— Your assignment —
What lines below hold the string "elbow"? Copy them all.

___ Supplied entries ___

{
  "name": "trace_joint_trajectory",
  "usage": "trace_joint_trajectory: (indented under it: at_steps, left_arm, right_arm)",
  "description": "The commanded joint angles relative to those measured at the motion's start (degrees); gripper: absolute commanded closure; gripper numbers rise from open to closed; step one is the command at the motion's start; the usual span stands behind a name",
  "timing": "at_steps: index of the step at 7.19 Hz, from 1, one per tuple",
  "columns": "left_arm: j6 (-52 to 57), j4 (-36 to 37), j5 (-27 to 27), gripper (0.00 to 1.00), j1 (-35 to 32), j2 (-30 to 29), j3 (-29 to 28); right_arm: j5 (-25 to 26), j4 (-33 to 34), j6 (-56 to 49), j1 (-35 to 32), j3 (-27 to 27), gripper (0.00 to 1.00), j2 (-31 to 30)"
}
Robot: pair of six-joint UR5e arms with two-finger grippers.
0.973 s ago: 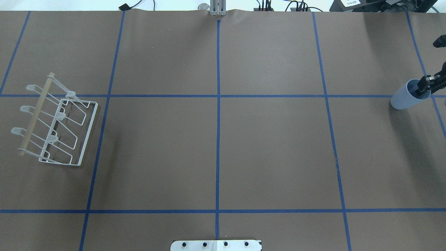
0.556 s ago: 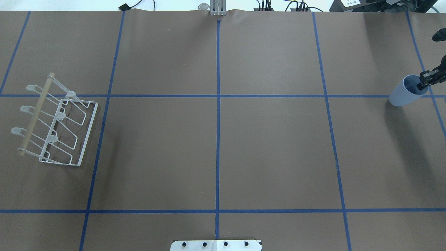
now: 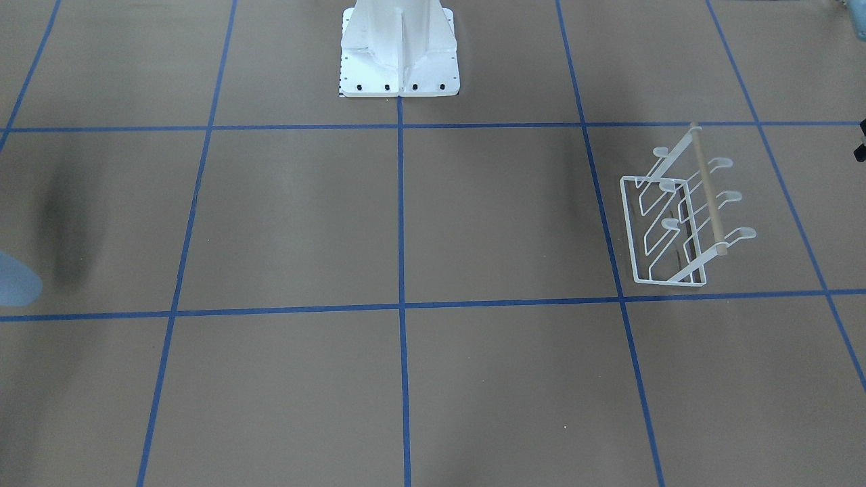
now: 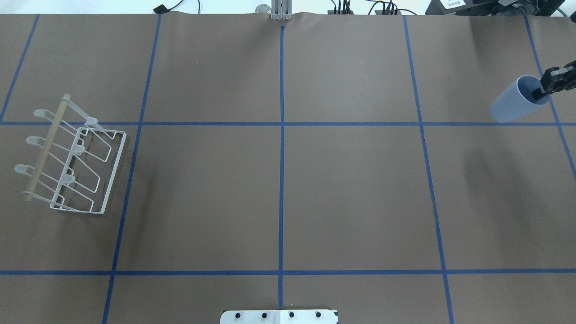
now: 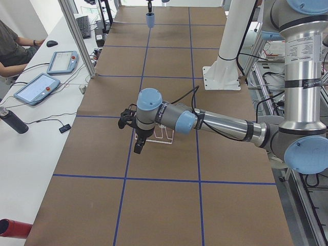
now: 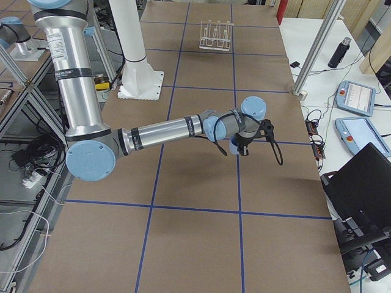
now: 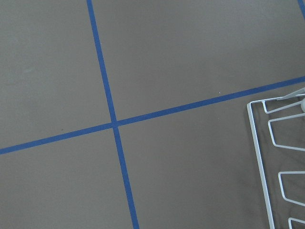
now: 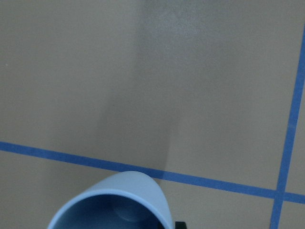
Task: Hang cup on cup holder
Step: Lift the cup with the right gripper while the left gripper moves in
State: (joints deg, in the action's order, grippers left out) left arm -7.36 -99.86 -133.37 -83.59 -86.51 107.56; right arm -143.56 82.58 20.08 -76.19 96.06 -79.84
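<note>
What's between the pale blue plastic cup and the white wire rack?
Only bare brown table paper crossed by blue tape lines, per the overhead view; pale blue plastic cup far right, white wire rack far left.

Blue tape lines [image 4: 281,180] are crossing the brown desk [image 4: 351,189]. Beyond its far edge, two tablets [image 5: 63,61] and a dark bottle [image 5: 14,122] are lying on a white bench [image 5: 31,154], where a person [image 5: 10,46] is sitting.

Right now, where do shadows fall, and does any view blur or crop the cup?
Overhead view: a faint soft shadow lies on the brown table, well apart from the pale blue plastic cup. Front-facing view: the cup is cropped by the edge, near a darker diffuse shadow. Right wrist view: the cup looks soft and is cut at the bottom.
</note>
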Motion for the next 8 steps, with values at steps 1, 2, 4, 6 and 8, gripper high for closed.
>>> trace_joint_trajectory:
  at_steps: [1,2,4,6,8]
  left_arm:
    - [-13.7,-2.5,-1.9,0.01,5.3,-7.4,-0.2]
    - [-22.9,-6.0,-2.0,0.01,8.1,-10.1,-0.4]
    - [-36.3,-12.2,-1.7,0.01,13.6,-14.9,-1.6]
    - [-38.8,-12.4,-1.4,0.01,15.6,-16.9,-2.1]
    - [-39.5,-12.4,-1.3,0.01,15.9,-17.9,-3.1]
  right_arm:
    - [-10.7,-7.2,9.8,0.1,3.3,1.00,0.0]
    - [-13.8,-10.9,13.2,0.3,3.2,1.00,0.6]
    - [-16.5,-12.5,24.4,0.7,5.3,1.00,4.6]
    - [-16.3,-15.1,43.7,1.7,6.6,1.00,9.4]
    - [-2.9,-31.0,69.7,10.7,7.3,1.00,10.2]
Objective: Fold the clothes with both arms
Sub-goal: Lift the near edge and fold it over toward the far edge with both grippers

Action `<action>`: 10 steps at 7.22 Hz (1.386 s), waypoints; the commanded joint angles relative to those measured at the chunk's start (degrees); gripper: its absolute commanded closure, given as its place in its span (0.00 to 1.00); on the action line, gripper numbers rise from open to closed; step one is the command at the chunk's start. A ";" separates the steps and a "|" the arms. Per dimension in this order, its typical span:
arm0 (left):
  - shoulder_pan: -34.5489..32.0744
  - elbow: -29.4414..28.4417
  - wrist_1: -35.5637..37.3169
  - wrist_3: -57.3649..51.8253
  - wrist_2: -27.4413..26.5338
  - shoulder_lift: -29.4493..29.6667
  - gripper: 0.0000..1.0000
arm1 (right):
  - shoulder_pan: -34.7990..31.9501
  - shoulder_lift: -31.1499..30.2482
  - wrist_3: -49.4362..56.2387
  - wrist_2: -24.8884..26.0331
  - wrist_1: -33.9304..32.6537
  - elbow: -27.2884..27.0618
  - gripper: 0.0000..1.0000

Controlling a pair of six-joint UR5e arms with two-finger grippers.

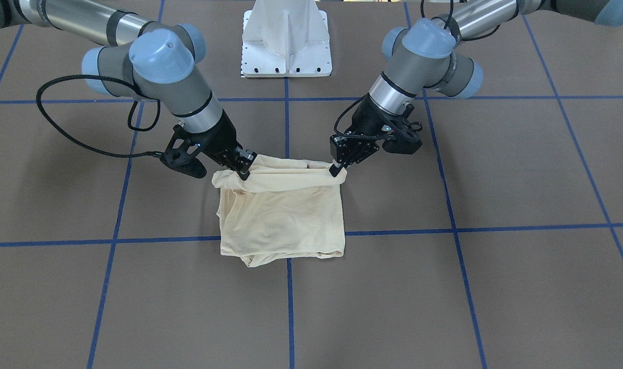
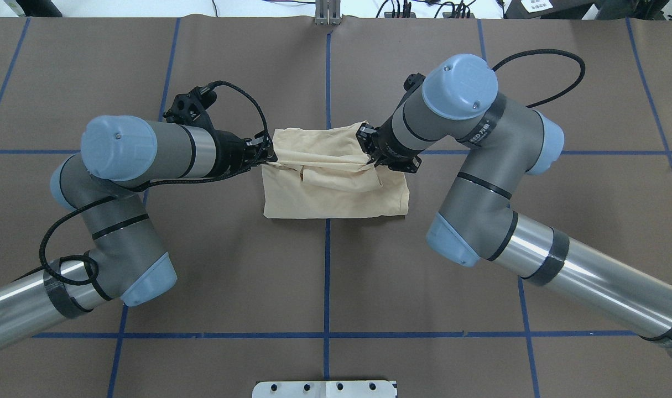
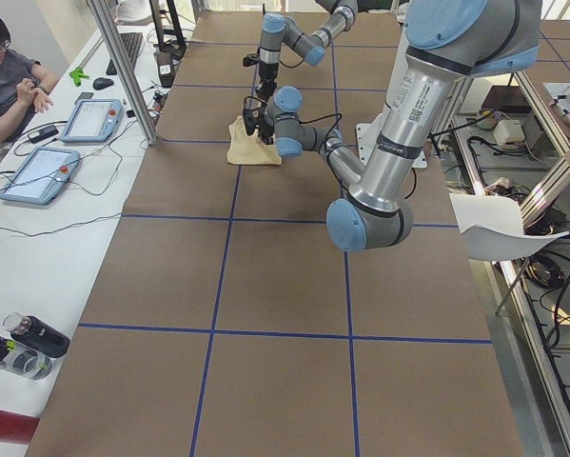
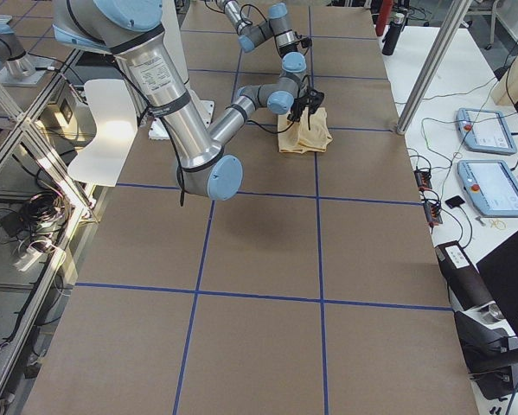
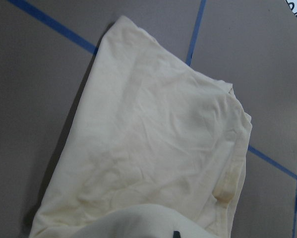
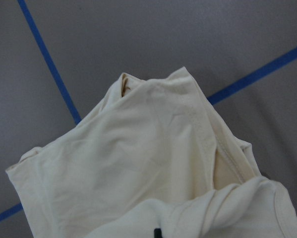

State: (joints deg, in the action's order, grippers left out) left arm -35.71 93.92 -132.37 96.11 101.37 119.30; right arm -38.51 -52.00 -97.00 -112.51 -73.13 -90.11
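Observation:
The cream-yellow T-shirt (image 1: 283, 215) lies folded into a small rectangle on the brown table (image 1: 444, 287), near the middle. Its print and neck label are hidden. My left gripper (image 1: 337, 170) is shut on one upper corner of the shirt's edge nearest the robot. My right gripper (image 1: 243, 169) is shut on the other corner. Between them the edge is raised and stretched into a band. In the overhead view the shirt (image 2: 336, 190) sits between the left gripper (image 2: 269, 157) and the right gripper (image 2: 371, 156). Both wrist views show the shirt below (image 5: 153, 148) (image 6: 138, 168).
The white pedestal base (image 1: 286, 41) stands at the robot's edge of the table. Blue tape lines (image 1: 289, 307) form a grid on the table. An operator (image 3: 13, 81) sits at a side bench with tablets (image 3: 92, 119) and bottles (image 3: 37, 335).

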 commanded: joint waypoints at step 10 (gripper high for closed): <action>-1.11 -15.61 -5.79 -0.04 -0.56 7.35 1.00 | -1.66 7.53 0.93 1.95 0.44 12.49 1.00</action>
State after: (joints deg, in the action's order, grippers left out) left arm -36.69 78.97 -138.16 96.05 100.86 126.22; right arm -40.10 -45.34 -96.07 -110.57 -72.96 -79.46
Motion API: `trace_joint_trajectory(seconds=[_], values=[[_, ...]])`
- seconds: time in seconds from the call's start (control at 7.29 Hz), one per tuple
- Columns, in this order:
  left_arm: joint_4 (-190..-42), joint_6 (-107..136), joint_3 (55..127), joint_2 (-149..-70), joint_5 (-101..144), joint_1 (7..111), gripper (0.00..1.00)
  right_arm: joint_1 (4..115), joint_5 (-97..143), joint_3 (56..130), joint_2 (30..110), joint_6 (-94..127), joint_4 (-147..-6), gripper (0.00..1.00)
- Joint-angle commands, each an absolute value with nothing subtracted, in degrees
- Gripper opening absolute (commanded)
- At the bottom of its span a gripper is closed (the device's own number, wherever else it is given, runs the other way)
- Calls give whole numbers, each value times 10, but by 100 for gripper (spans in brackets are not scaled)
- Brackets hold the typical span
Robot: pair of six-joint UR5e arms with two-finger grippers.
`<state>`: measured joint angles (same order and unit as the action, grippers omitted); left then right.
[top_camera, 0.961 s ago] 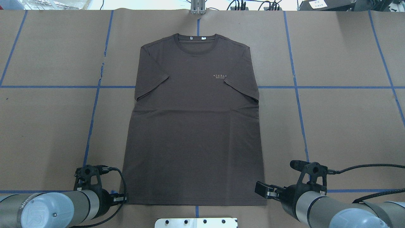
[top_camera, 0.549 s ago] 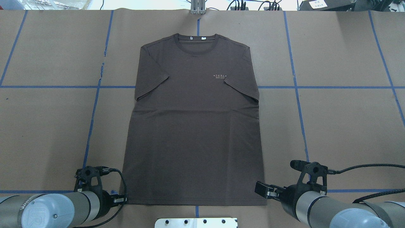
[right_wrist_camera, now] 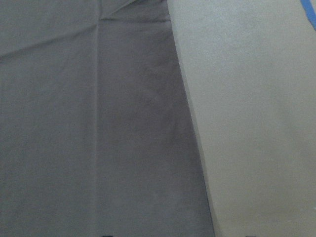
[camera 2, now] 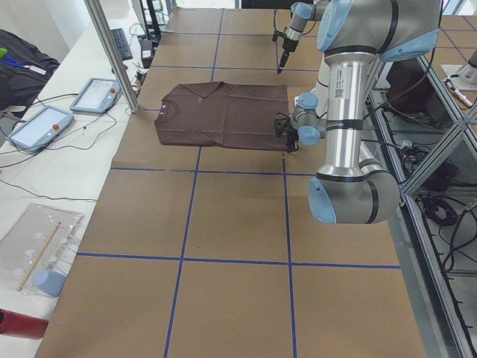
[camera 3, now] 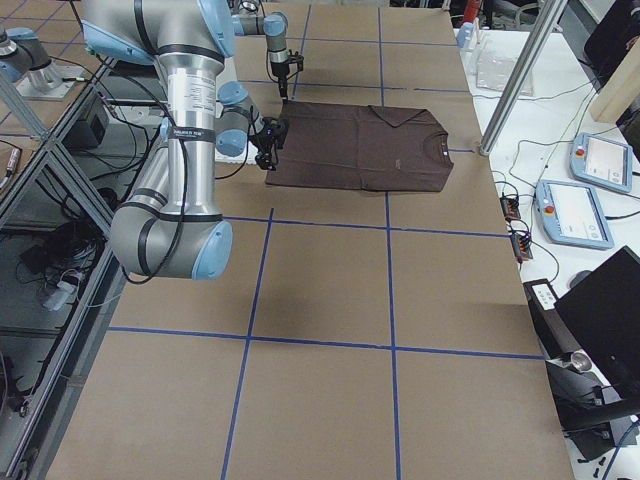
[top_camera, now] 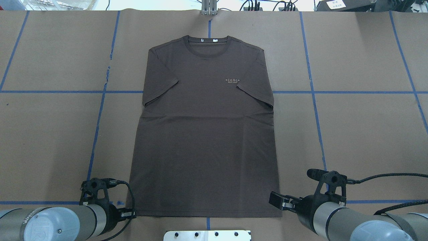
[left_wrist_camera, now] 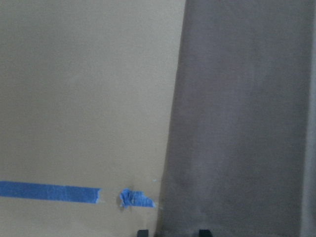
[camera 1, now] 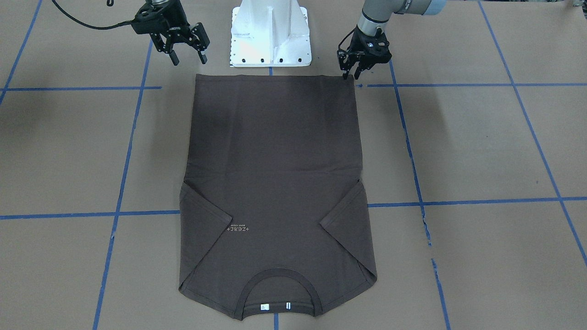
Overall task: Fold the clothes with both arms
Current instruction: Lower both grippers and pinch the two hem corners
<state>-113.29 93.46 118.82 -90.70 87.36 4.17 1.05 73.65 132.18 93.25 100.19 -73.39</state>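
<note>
Brown shirt [top_camera: 204,134] lies flat, its hem just in front of the base [camera 1: 270,32] and its collar away from it. Flanking the base, the left gripper [camera 1: 352,73] is part open, its tips straddling one hem corner. The right gripper [camera 1: 189,59] gapes wide and empty, likely poised for the other corner.

The left arm [top_camera: 67,221] and the right arm [top_camera: 337,219] were grey metal tubes with light blue joint caps. The left claw [camera 1: 352,74] and the right claw [camera 1: 189,60] were black, two-fingered, with black braided cables.
</note>
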Motion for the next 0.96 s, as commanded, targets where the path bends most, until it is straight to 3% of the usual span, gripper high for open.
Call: trace_joint_trajectory(seconds=[0.0, 0.27, 0.55, 0.82], values=[[-1134, 953, 1188, -909, 873, 35, 30, 11, 737, 1323, 933, 1002, -734, 92], [-1133, 956, 1191, -909, 873, 33, 0, 11, 737, 1323, 933, 1002, -734, 92], [-1133, 956, 1209, -909, 873, 34, 0, 2, 736, 1322, 933, 1008, -737, 88], [-1133, 956, 1219, -908, 873, 35, 0, -48, 688, 1321, 919, 1093, -813, 72]])
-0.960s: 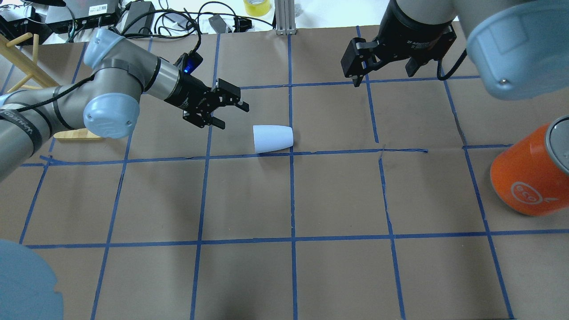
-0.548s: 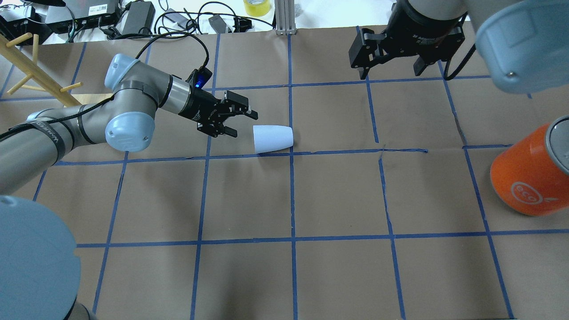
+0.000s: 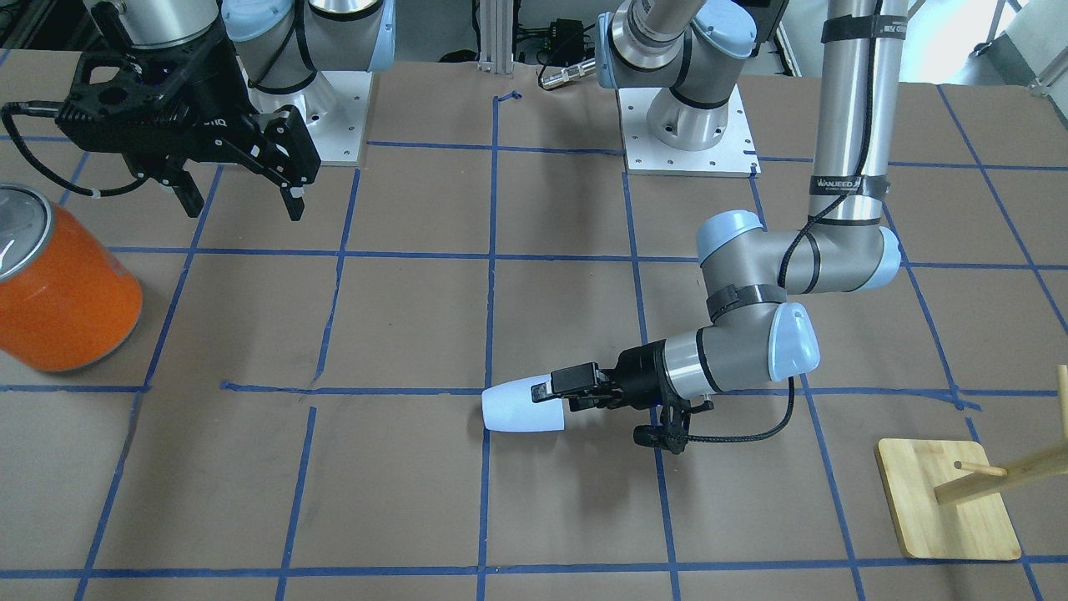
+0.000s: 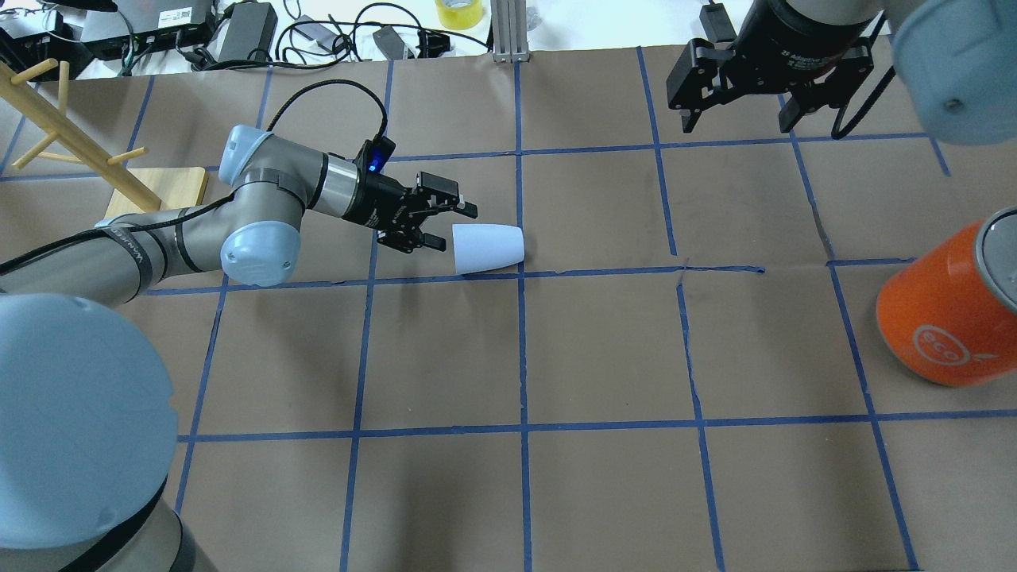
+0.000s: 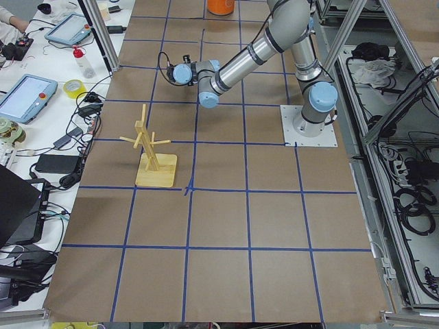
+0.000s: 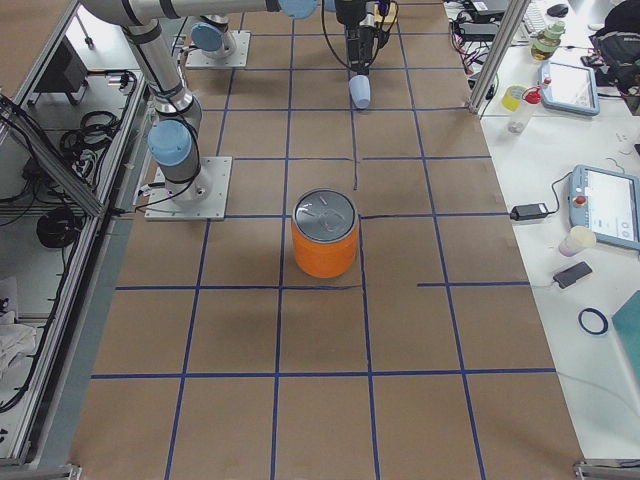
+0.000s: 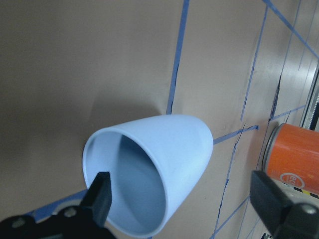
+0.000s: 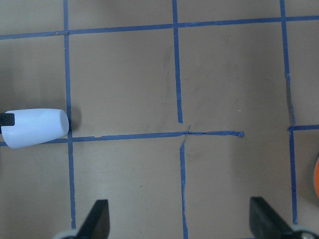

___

— Completed task —
  - elbow: -29.4414..28.4417
  - elbow: -27.2884..27.0618

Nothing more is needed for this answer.